My best guess is that although the suit apparently claims that it’s the fault of PageRank (that’s the third time I’ve read it reported that way), what’s actually at fault is RansomNote-style page descriptions: Google’s gotten a bit better about not taking three words from here, four words from there, two from over yonder, but the suit deals with results from last spring, when a search on his name might well have returned a description with his name and other people’s crimes, only separated by ellipses.

Brian Clark (user link) says:

Re: PageRank, or RansomNote

But RansomNote is still in working and, sadly, one of the best ways to invoke is to search on a two word or more phrase (like a name plus an industry) without the phrase doublequotes around it.
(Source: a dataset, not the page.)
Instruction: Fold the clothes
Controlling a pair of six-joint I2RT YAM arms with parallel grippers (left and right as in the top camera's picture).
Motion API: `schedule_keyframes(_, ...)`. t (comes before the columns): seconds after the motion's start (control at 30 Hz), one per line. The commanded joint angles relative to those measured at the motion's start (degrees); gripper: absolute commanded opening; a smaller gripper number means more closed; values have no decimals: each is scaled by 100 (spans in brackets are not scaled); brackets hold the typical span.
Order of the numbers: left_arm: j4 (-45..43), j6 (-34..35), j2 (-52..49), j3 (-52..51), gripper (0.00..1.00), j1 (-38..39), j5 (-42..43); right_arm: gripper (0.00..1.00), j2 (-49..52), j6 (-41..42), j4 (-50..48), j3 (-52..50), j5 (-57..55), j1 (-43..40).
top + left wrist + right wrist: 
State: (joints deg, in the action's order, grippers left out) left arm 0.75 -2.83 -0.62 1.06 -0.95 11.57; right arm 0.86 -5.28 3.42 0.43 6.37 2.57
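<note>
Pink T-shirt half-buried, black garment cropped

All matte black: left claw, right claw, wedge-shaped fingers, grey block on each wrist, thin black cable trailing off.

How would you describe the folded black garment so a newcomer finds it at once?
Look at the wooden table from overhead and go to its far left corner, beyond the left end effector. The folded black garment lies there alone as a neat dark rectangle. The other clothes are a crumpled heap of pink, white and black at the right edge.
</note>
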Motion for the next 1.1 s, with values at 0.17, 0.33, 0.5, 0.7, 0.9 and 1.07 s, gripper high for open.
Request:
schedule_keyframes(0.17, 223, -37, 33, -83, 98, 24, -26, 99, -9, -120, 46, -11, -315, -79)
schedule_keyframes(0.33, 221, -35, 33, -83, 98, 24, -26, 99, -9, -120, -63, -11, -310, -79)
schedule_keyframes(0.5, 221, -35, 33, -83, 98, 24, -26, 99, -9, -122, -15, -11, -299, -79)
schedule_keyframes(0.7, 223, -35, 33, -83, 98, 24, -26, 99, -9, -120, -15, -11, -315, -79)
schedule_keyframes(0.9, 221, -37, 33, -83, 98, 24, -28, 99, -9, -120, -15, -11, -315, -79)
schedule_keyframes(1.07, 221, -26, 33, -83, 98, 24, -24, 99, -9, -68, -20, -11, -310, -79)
Normally, it’s just stitching the meta-description together from the page contents, but even I’ve seen it produce amusing results (like once claiming that John Doe writes […] a gay weblog — take out the ellipses where Google stitched two completely different blog entries and it might appear like a declarative statement.)

The interesting thing is that the problem is completely context sensitive, making it a tough one for Google to do much about without just reducing the quality of the excerpt.

ed says:

It's probably not libel

One of the key element of civil libel is fault, i.e. the libeler printed the information with malice (or sometimes reckless disregard in the case of non-public figures).

I would guess that the Google software doesn’t have any true AI behind it and is therefore unable to form malicious intent. I would posit that it also can’t be exceedingly reckless as software just takes some public information and snippets it together. For the coders that might be negligent, but certainly not reckless.

Then again, with the courts these days, who knows what they (or a jury) might decide.